[Dataset items]
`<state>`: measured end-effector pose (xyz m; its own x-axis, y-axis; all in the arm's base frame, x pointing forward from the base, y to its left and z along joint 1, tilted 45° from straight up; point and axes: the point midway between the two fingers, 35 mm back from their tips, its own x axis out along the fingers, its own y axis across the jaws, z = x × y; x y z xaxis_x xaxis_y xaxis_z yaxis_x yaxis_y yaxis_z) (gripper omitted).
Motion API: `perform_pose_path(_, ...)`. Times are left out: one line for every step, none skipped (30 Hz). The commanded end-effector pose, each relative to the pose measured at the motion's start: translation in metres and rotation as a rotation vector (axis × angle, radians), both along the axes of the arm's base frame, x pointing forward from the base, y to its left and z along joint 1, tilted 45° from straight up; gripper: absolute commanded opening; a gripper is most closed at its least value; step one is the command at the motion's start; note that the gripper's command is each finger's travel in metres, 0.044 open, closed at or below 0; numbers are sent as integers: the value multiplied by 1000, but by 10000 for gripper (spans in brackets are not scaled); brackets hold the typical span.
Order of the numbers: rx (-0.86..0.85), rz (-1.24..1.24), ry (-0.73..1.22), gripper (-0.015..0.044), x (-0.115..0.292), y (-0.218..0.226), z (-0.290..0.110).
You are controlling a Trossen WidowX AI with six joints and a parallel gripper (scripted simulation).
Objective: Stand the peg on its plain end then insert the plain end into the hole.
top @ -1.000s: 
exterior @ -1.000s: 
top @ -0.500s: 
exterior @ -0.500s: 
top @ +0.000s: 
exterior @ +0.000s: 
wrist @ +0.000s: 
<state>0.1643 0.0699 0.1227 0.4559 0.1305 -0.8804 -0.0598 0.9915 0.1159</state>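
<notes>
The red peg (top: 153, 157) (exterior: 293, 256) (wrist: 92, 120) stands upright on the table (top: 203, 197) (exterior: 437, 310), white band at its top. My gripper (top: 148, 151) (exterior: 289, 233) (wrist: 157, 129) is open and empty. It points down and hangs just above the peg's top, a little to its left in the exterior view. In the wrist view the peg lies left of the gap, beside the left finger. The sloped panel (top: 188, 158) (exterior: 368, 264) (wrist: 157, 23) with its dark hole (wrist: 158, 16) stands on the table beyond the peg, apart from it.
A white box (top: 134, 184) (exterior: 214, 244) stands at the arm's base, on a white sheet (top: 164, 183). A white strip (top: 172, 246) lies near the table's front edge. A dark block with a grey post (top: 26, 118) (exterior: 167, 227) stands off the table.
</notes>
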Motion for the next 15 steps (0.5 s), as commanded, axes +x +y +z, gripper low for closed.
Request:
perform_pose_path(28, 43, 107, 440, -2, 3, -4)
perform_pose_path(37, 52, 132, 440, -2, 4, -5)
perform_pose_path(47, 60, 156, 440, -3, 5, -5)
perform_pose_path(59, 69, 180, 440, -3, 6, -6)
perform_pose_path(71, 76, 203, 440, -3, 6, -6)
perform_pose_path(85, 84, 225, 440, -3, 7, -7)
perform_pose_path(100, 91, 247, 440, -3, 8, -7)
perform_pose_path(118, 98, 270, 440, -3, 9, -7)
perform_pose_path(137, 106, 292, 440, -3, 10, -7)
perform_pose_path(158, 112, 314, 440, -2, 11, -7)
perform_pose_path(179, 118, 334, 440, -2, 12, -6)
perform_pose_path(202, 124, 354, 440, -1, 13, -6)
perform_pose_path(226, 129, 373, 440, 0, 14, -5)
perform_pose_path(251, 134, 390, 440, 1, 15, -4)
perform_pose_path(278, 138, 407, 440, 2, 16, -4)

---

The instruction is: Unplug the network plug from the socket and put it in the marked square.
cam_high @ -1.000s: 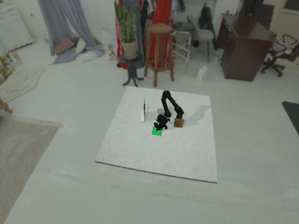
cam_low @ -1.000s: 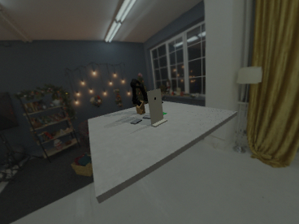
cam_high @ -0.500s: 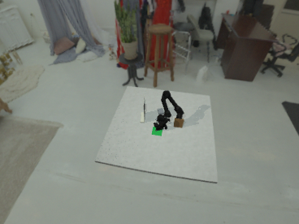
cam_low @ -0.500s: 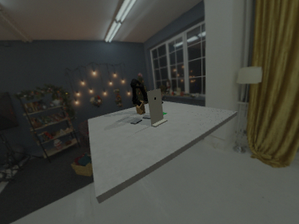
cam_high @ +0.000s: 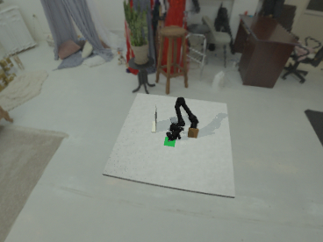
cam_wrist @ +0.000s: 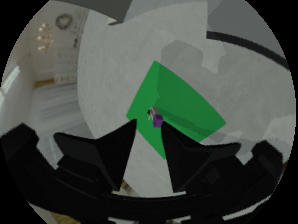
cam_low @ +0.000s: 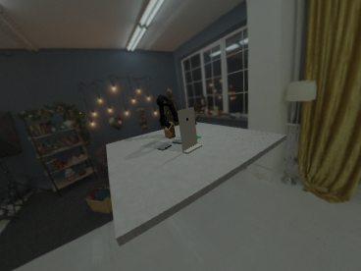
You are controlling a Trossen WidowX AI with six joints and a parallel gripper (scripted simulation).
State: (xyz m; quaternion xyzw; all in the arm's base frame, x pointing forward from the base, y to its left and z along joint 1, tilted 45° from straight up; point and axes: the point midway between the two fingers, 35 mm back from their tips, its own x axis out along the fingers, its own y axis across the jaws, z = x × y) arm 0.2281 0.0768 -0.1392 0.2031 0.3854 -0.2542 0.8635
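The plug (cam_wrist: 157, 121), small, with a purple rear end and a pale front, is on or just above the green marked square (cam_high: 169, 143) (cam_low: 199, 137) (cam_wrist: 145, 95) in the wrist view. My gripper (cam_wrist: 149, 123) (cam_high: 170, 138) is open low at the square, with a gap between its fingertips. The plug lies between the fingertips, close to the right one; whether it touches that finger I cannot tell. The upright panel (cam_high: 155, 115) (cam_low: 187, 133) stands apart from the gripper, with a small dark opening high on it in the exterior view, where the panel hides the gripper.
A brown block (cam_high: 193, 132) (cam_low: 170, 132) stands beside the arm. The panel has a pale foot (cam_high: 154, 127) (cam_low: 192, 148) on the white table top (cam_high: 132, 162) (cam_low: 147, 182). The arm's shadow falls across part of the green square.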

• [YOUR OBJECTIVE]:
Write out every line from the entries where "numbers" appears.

• [RESULT FOR THIS EXERCISE]:
Motion API: `perform_pose_path(_, ...)`. Times are left out: one line for every step, none skipped (30 Hz). The commanded end-effector pose, each relative to the pose measured at the motion's start: translation in metres and rotation as a rotation vector (axis × angle, radians), both along the axes of the arm's base frame, x pointing forward from the base, y to its left and z along joint 1, tilted 45° from straight up; gripper: absolute commanded opening; a gripper is most closed at its least value; step one is the command at the motion's start; note that the gripper's command is each finger's travel in metres, 0.044 open, closed at or below 0; numbers are sent as integers: the value multiplied by 1000, but by 10000 for gripper (spans in brackets are not scaled); brackets hold the typical span.
Order of the numbers: rx (-0.86..0.85), rz (-1.24..1.24), ry (-0.73..1.22), gripper (-0.015..0.044), x (-0.115..0.292), y (-0.218..0.226), z (-0.290..0.110).

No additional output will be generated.